Researchers found there are both pros and cons to bariatric surgery before pregnancy.

Pregnant women who are obese are more likely to develop complications during pregnancy and after birth, but bariatric surgery was linked to an increased rate of babies who were too small for their gestational age, the Karolinska Institutet reported.

"The effects of bariatric surgery on health outcomes such as diabetes and cardiovascular disease have been studied, but less is known about the effects on pregnancy and perinatal outcomes," said the study's lead author, Kari Johansson, from the Department of Medicine. "Therefore we wanted to investigate if the surgery influenced in any way the risk of gestational diabetes, preterm birth, stillbirth, if the baby was small or large for its gestational age, congenital malformations and neonatal death."

To make their findings, the researchers looked at 596 pregnancies in women who had already received bariatric surgery between 2006 and 2011 as well as 2,356 pregnancies in women who had not received the surgery but had the same body mass index as the first group did before the procedure.

The findings revealed women who had undergone surgery had a reduced risk of developing gestational diabetes (a drop from 7 percent to 2 percent). Over 22 percent of women in the comparison group had babies that were larger than average, compared with 9 percent of the operated women. Women who had undergone the surgery were twice as likely to give birth to babies who were small for gestational age and tended to have shorter pregnancies.
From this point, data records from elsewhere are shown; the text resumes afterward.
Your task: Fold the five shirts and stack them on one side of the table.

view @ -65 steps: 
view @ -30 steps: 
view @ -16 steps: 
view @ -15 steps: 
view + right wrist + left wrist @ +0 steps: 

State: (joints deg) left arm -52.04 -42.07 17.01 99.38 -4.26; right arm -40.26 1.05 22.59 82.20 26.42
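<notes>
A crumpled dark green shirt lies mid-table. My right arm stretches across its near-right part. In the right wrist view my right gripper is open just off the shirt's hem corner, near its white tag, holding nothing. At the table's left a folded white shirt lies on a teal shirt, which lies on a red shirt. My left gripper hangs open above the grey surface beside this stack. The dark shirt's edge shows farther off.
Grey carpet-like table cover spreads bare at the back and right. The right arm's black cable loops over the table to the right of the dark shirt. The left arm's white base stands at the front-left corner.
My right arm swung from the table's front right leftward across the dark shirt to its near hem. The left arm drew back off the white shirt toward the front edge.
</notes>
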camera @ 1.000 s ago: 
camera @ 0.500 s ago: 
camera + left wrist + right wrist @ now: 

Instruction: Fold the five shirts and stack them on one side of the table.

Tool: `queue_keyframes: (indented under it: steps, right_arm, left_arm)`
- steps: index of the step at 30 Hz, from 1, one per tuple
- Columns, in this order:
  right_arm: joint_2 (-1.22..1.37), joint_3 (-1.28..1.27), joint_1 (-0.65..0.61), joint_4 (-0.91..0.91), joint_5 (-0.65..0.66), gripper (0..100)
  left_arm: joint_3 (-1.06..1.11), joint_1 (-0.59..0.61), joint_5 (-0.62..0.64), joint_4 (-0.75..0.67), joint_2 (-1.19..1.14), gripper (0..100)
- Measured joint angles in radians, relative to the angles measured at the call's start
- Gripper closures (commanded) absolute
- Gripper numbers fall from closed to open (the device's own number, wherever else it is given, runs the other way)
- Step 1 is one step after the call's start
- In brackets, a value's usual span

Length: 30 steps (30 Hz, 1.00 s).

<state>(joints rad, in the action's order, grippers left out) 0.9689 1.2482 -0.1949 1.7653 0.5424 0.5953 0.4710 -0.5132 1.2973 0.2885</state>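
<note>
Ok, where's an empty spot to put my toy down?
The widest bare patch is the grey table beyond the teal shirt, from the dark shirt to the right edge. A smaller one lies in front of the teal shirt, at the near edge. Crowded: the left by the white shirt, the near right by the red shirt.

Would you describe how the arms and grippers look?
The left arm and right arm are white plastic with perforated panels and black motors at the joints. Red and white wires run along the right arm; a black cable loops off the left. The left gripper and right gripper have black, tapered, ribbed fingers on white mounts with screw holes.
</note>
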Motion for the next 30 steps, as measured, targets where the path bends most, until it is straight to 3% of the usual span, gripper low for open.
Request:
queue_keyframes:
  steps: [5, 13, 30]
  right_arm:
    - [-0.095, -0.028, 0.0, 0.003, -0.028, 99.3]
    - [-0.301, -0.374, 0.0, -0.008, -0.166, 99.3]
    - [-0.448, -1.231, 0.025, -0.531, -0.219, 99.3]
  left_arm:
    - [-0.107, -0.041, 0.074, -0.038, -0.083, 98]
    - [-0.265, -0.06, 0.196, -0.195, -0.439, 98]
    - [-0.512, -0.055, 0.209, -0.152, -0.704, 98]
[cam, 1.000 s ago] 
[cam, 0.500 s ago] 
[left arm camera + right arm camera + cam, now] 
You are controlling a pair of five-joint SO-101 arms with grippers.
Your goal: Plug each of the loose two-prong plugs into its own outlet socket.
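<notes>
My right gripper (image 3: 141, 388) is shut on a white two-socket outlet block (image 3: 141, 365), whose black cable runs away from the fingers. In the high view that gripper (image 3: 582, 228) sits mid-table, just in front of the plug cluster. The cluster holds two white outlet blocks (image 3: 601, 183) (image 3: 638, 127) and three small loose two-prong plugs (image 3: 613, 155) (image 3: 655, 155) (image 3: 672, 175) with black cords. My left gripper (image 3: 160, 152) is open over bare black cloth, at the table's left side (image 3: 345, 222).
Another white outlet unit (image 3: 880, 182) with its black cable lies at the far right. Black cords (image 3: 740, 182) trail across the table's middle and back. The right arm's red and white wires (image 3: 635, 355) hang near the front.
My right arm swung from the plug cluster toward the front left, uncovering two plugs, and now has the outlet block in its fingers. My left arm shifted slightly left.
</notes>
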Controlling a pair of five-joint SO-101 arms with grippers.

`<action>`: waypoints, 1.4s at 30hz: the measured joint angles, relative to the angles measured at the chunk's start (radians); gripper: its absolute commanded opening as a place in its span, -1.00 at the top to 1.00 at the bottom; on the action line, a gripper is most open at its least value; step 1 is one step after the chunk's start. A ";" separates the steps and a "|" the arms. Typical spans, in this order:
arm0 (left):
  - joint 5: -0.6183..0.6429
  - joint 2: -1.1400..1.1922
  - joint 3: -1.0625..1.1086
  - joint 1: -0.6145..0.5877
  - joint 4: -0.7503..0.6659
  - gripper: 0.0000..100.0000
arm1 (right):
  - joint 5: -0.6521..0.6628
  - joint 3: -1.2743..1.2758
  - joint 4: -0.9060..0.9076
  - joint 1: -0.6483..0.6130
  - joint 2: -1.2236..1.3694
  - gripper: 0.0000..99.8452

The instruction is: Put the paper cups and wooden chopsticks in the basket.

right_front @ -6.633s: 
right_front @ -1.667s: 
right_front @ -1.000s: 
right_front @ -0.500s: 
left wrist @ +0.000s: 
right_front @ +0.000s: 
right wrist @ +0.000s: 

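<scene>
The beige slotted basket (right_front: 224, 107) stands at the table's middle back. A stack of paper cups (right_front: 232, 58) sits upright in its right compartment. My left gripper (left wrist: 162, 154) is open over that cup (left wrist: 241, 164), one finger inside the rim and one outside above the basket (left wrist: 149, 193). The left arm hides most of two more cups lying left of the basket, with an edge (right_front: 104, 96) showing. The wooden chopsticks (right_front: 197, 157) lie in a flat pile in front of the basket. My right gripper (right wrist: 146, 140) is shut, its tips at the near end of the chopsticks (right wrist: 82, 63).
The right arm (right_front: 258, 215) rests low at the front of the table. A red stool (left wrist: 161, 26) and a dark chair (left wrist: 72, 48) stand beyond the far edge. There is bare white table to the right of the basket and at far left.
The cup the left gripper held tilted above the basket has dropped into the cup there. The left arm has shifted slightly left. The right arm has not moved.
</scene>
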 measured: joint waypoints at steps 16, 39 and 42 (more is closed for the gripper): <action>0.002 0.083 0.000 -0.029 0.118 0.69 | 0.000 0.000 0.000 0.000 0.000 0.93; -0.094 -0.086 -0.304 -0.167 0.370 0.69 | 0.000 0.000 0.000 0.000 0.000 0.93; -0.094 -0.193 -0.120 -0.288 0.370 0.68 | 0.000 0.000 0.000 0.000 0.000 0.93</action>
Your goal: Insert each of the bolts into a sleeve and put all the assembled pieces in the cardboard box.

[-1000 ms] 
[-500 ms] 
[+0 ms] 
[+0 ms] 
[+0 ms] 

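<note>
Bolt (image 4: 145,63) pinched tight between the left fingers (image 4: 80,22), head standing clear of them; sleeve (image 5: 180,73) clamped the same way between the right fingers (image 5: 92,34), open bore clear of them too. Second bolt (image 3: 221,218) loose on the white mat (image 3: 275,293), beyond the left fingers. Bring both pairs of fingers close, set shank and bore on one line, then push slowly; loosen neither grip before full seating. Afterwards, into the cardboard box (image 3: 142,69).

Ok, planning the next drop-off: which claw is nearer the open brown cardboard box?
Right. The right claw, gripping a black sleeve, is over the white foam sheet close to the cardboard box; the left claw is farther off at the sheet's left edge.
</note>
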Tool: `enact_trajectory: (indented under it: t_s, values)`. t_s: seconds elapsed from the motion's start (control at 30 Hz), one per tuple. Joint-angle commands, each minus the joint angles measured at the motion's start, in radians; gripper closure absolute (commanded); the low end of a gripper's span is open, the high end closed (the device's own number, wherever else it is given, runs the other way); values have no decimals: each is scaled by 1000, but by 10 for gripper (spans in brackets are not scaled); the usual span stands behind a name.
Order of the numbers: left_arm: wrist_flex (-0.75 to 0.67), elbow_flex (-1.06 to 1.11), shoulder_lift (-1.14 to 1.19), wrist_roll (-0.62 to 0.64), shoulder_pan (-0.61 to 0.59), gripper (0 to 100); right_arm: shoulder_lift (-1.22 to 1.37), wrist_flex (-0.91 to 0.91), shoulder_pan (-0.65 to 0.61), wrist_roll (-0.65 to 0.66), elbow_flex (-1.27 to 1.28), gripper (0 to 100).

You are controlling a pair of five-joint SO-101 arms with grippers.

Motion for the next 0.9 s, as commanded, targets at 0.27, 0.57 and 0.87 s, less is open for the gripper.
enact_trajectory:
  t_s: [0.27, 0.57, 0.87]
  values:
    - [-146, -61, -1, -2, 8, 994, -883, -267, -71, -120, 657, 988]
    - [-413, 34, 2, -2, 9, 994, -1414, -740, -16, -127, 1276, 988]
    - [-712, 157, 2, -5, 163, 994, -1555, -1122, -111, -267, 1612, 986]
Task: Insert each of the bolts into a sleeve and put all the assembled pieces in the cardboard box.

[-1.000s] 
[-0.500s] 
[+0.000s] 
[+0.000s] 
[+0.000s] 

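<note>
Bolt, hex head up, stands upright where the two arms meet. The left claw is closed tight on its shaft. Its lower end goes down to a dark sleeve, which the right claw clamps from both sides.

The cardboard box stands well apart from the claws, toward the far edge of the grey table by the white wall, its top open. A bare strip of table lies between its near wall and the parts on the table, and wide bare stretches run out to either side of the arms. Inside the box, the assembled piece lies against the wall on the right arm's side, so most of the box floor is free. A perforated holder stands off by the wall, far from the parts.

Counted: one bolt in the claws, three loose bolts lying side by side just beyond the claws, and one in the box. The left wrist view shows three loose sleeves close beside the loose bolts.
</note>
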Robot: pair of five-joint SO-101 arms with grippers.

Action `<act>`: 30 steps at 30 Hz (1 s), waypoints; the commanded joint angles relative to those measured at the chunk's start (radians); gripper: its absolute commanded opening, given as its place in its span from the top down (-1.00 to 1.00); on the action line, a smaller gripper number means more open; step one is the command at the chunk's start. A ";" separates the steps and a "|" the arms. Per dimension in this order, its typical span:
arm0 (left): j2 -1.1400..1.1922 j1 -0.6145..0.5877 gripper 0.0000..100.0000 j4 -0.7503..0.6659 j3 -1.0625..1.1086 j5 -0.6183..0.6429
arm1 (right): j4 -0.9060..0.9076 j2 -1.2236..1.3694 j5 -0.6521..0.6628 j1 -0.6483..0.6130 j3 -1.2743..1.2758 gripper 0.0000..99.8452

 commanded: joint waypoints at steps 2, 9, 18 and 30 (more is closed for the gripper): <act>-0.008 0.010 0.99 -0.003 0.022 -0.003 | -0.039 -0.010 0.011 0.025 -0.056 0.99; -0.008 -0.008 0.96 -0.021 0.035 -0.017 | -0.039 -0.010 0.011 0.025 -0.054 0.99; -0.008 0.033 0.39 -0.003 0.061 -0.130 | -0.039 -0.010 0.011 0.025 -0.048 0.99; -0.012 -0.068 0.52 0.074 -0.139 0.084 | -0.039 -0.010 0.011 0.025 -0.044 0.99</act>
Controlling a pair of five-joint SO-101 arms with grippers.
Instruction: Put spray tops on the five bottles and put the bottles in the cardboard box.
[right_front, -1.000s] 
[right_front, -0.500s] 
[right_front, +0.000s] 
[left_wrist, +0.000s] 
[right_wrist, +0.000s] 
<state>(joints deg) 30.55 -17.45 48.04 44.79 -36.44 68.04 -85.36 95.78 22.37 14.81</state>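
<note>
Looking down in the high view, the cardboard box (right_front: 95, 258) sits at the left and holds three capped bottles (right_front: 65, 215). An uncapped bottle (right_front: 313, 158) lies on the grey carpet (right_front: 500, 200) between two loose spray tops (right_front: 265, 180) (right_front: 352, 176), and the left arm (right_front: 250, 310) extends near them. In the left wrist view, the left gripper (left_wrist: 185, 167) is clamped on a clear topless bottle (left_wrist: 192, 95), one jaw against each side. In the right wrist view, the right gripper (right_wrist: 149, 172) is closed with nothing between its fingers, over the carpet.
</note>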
"Since bariatric surgery followed by pregnancy has both positive and negative effects, these women, when expecting, should be regarded as risk pregnancies," Johansson said. "They ought to be given special care from the maternal health services, such as extra ultrasound scans to monitor fetal growth, detailed dietary advice that includes checking the intake of the necessary post-surgery supplements."

The findings were published in a recent edition of the New England Journal of Medicine.